The availability of fully sequenced genomes has grown exponentially over the past few years. There is a huge variety of environments for the prokaryote species, as well as different metabolic and genomic complexities. However, prokaryote genomes have common architectural principles [
1]. The prokaryote genomes contain protein-coding genes, structural RNAs and spacers between genes which are thought to typically contain regulatory signals [
2] and the origin of replication sequence [
3]. These spacers tend to be short because of the selective pressure to minimize the non-functional DNA in prokaryotes [
2,
4]. It is a consistent feature of these genomes that the genes often overlap their coding sequences [
5]. Under this scenario of genomic compactness due to their physically small environments, the overlapping genes follow the rules that impose the structure of the genetic code and the spacers between genes must adapt their lengths to the requirements of the regulatory signals [
2].
One of the regulatory signals that we can find between genes is the Shine-Dalgarno (SD) sequence [
6]. The SD sequence is a motif, 5'-GGAGG-3', located at the 5' of the initiation codons and is complementary to the sequence, 5'-CCUCC-3', located at the end of the 16S rRNAs [
6]. The ribosome does not need a perfect distance between the SD sequence and the start codon for the initiation of translation. However, it has been studied that when the SD resides within the 4 nucleotides from the initiation codon or when it is located as far as 13 nucleotides from the initiation codon, gene expression is decreased drastically [
7-
9]. The prokaryote species seem to have preferred distances between the SD and the start codon and these distances vary among the species [
10], although this sequence has been found mostly from the 7th to the 12th base upstream from the start codon [
10-
12]. The location of the SD can help to correct the gene annotations [
13] and could influence the spacing length and the stop codon usage [
14].
Among the prokaryote genomes there is a huge amount of examples of overlapping genes [
15-
19]. The overlapping lengths tend to be short because of the selective pressure against long overlaps, as the existence of long overlapping reading frames increases the risk of deleterious mutations.
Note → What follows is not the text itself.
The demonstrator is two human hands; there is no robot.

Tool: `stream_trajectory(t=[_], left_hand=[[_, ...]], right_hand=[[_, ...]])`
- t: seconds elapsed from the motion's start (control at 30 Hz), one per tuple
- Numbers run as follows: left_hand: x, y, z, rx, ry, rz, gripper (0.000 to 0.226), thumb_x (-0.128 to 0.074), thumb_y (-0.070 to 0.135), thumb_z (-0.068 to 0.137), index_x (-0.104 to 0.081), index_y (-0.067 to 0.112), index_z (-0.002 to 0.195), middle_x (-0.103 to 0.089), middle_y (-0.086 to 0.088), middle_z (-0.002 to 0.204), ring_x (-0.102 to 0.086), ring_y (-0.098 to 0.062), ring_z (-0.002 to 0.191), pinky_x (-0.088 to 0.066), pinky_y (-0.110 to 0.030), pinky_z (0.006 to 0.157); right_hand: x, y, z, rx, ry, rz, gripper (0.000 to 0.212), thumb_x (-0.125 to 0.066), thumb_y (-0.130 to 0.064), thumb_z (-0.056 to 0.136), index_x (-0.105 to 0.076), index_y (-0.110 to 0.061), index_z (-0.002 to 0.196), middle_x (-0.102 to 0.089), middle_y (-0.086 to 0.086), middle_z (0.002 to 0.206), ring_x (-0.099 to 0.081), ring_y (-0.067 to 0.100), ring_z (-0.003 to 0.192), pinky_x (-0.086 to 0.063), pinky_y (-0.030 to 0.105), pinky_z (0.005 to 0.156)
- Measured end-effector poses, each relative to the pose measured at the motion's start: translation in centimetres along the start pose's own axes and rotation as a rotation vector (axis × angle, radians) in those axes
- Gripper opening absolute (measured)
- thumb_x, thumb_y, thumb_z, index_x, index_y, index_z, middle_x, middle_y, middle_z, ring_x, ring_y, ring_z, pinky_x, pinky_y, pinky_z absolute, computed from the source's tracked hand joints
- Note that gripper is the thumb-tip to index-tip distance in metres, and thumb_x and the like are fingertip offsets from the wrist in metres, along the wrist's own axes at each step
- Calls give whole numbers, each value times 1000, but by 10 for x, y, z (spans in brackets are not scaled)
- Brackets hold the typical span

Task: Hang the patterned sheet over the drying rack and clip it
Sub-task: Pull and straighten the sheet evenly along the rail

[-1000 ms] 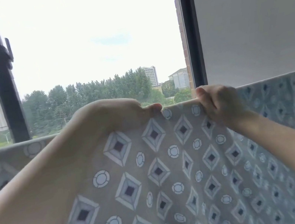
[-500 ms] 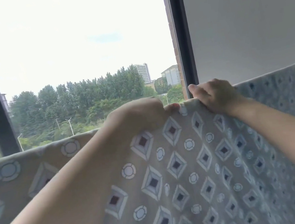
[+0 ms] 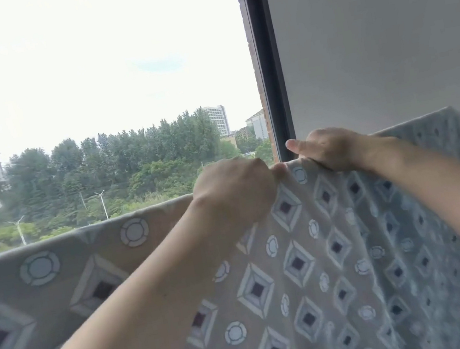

The co-directional overlaps are the most common overlaps, which reflect that this is the most common orientation for a gene pair due to the tendency to be grouped in operons in prokaryote genomes [
20-
22]. Among the co-directional overlaps the 4 bps overlap is extremely common [
5,
15,
23,
24], which permits the upstream stop codon and the downstream start codon overlap and the gene pair is thought to be translationally coupled [
25]. The co-directional and divergent overlapping genes can arise by 5'-end elongations when the downstream gene adopts a new start codon within the upstream coding sequence [
23], while the co-directional and the convergent overlapping genes can arise by 3'-end extensions after a loss codon event [
16]. Overlaps in prokaryotes have been hypothesized to be involved in reducing the genome size in order to increase the density of genetic information [
17,
24,
26-
28], and in regulating gene expression through translational coupling of functionally related polypeptides [
5,
24,
26,
29,
30]. In addition, other authors have used the overlapping pairs as genetic markers for phylogenetic inferences due to its high conservation [
31,
32]. Overlapping genes are better conserved across the species than non-overlapping genes [
19]. The extent of conservation of the overlapping pairs correlates with the evolutionary distances between the pairs of species [
15].
The overlapping genes, as a common structure of the prokaryote genomes, and the spacers between genes are structural features worth studying in prokaryotes. However, the analysis of both the overlapping genes and the spacers between genes is often affected by genome annotation errors [
33-
35]. An accurate annotation would facilitate the experiments as well as the bioinformatic analysis of gene regulation and gene structure [
36]. In this interactive database is stored all the overlapping genes and the spacers of 678 fully sequenced prokaryote genomes. The aim of this database is to provide the users with useful information about the overlapping genes and the spacing lengths between adjacent genes. The conservation of the overlaps across the species and the SD presence and location within the intergenic regions or the overlapping sequences can be analysed. Obviously, the quality of the information given depends on the quality of the genome annotations. In fact, this database can be used to analyse suspicious cases of genome annotation errors such as wrong initiation sites or false gene predictions.